▶ _EXERCISE DETAILS_: Which lines of the data hold the word "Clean"? Copy all of them.

──────── THE DATA

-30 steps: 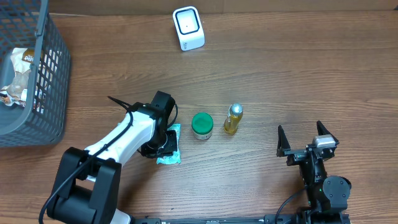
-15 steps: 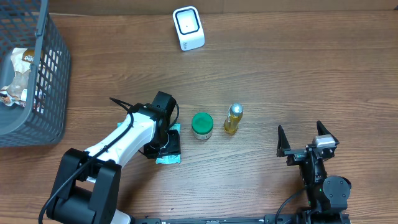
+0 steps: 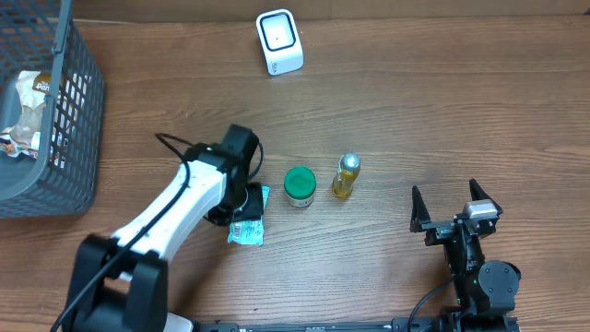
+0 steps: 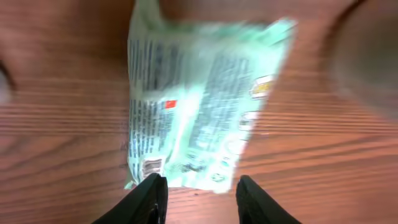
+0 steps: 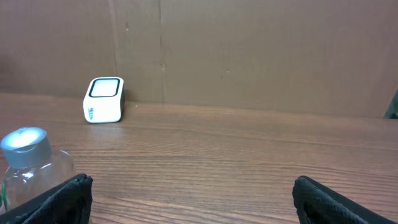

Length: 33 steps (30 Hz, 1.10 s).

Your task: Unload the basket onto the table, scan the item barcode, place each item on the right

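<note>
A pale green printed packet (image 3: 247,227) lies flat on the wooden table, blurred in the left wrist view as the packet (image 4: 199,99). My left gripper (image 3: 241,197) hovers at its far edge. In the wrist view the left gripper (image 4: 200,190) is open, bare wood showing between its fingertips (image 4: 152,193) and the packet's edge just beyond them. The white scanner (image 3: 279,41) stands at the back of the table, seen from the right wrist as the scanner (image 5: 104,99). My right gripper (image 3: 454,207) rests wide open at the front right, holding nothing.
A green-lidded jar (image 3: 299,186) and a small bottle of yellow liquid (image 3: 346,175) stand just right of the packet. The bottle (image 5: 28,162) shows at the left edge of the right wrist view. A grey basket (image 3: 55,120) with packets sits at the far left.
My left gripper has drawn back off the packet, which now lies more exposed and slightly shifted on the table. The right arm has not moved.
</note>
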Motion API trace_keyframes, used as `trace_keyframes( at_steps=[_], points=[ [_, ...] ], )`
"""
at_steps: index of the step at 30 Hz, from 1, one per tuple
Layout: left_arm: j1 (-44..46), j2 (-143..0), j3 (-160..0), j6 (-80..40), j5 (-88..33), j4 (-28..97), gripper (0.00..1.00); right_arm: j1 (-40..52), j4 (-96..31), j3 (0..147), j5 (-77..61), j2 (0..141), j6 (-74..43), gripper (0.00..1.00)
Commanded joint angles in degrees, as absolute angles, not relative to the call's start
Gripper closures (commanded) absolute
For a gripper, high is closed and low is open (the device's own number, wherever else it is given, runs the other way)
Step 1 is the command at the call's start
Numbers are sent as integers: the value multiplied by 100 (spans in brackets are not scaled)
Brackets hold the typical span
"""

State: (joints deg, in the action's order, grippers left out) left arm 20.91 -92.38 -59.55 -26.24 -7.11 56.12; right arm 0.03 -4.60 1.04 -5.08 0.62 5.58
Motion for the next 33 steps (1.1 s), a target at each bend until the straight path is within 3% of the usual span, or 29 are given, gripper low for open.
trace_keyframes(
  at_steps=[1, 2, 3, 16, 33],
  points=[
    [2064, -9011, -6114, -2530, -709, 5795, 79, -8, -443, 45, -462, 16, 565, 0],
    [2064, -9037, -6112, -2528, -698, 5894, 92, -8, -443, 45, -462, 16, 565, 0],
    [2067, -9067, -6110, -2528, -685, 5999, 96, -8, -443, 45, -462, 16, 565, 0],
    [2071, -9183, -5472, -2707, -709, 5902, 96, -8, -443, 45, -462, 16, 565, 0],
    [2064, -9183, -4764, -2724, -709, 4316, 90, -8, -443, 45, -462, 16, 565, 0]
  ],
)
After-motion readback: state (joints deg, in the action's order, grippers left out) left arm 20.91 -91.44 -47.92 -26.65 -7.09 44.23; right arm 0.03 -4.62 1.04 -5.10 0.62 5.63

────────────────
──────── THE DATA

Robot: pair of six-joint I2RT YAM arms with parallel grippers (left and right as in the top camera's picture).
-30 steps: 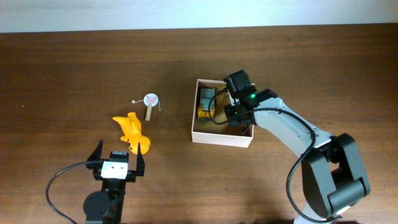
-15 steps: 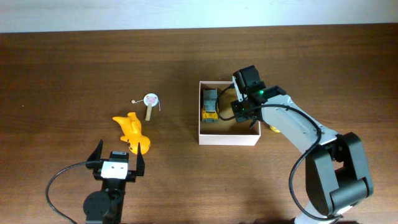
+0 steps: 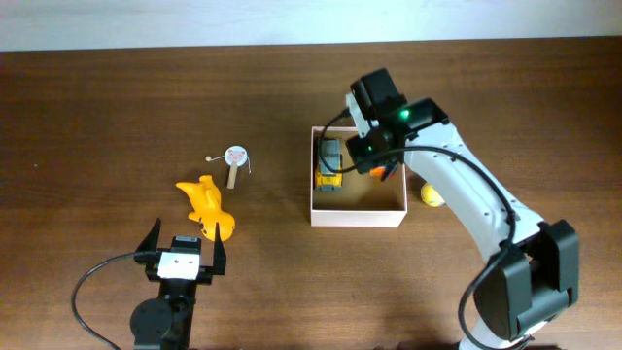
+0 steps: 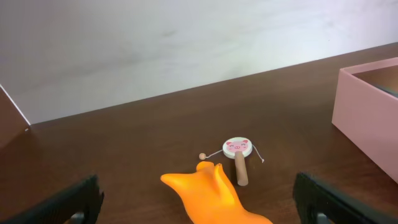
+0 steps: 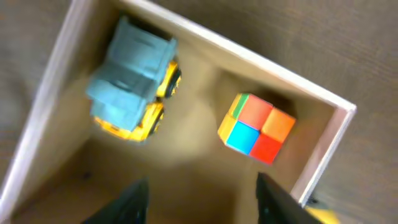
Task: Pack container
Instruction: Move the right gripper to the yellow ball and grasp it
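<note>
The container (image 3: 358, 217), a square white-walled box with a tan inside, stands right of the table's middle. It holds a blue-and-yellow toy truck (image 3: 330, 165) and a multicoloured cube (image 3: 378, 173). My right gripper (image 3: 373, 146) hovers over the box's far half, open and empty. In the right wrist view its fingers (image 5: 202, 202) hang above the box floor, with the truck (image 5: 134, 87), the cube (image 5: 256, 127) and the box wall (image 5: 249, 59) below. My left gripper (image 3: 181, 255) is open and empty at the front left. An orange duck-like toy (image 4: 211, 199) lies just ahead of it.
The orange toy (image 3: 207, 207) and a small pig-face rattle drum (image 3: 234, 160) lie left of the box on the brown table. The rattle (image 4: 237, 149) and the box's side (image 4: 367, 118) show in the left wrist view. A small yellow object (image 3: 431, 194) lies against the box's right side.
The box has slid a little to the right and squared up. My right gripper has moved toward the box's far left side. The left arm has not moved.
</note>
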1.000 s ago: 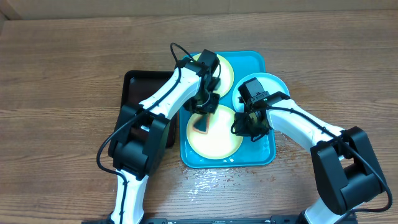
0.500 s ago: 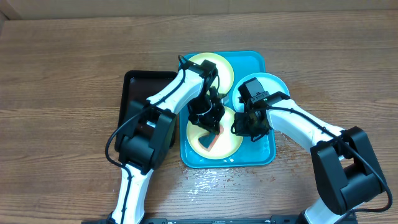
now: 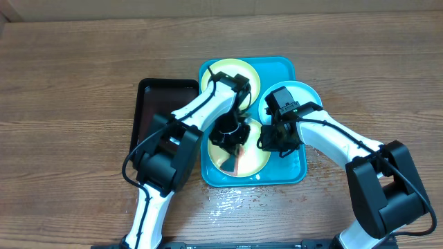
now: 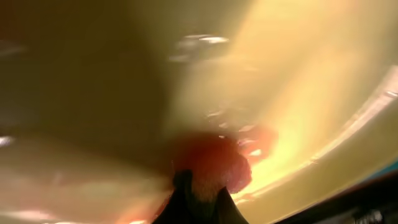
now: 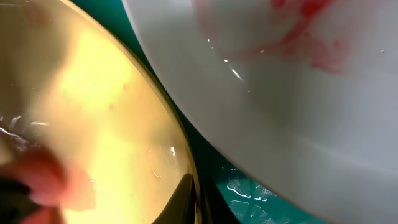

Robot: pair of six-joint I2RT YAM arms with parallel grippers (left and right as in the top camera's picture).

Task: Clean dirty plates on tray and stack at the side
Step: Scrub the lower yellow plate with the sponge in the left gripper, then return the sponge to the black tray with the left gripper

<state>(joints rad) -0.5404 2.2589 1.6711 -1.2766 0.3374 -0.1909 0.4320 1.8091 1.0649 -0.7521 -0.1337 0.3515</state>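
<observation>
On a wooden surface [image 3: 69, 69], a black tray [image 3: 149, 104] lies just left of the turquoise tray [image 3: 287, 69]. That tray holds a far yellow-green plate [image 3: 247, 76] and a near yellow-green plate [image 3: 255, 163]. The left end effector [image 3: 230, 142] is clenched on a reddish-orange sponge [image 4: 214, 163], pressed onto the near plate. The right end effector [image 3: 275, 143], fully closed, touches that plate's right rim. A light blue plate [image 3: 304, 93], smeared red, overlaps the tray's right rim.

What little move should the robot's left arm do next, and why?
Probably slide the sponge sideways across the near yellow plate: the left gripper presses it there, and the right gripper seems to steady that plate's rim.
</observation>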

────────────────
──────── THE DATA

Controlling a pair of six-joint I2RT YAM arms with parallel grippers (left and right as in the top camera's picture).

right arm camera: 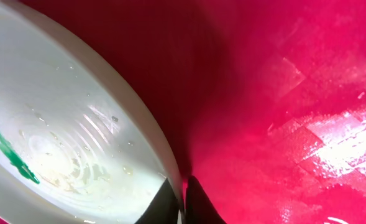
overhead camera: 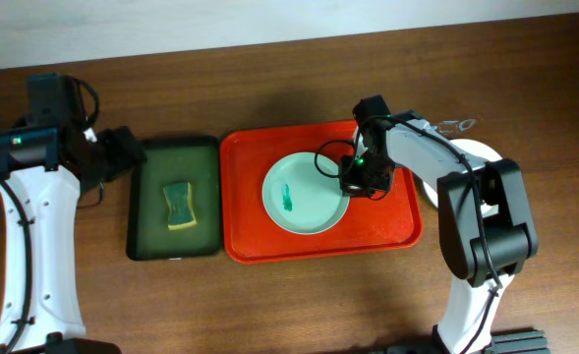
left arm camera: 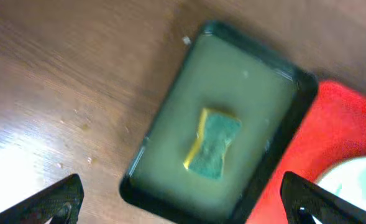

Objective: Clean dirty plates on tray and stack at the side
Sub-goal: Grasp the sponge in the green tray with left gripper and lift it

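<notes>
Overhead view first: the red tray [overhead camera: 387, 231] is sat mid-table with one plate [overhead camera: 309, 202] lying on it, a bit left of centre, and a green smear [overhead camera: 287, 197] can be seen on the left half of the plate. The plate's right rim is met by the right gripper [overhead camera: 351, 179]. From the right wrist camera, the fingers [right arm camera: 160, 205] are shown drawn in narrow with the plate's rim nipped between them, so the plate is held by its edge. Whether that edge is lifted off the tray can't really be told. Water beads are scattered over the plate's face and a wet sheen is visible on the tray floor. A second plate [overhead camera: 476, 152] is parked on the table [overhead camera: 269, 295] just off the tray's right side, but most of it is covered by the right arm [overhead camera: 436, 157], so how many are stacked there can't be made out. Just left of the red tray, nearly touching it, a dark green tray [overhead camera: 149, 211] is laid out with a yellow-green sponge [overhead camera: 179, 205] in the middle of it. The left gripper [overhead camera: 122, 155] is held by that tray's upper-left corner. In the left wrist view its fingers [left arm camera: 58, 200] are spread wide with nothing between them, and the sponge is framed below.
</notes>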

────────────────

▶ _RESULT_:
Task: Clean dirty plates on tray and stack at the side
Objective: Clean dirty plates on tray and stack at the side

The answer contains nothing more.